=== Aim of the task ===
Exclude all pictures, then write out exactly the lines below from the first one through the line with "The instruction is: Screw".

[Opening Material provided section]

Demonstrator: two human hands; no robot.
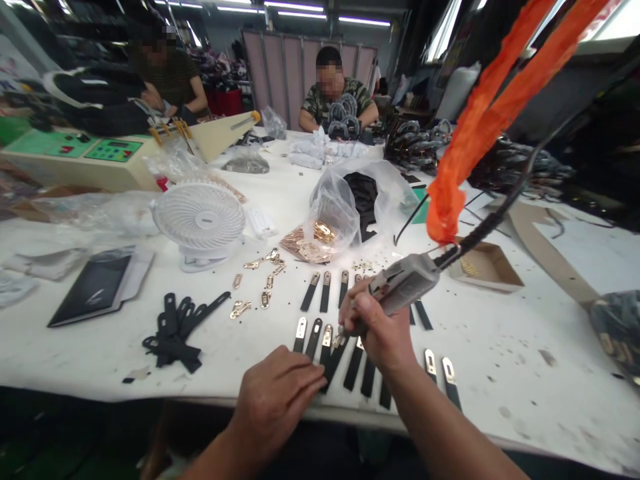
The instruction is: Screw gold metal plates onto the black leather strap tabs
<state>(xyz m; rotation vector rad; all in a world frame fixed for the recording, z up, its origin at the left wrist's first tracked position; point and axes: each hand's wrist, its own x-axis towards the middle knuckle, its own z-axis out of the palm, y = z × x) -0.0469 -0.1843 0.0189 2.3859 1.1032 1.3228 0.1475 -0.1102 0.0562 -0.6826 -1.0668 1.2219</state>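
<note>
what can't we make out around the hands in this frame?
All in the head view:
- Tip of the grey tool: too small to tell whether it touches metal.
- Number of black straps behind the right hand: covered by hand and tool.
- Lower ends of straps by the left hand: hidden under its fingers.
- Dark bundle at far right: cut off by the frame edge.

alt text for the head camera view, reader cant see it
A right hand holds a grey tool to the top of a black strap, the left hand at its lower end, on a white table. More straps lie in rows nearby, with a strap pile and white fan to the left and another person across the table.
</note>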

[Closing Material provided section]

=== Task output ===
Demonstrator: two human hands; no robot.
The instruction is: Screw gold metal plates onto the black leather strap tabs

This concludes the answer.